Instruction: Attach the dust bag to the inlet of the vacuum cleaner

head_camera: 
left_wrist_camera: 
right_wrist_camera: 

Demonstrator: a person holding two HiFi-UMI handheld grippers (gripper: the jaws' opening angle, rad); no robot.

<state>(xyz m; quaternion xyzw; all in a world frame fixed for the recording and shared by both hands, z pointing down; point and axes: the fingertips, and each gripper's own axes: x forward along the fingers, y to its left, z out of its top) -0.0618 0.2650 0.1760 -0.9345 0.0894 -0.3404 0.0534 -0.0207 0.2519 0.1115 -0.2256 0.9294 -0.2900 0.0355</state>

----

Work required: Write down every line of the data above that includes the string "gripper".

Solution to the exercise:
Demonstrator: a person holding two HiFi-UMI handheld grippers (gripper: the jaws' opening angle, rad); no robot.
<state>(xyz m; quaternion xyzw; all in a world frame fixed for the recording and shared by both hands, z pointing down; point and axes: the fingertips, and each gripper's own axes: x forward along the fingers, y to its left, z out of its top) -0.0618 0.2650 0.1760 -0.9345 0.0894 -0.3404 0.0534 -0.0207 0.2519 0.1115 -0.2256 0.9294 -0.2900 0.0355</state>

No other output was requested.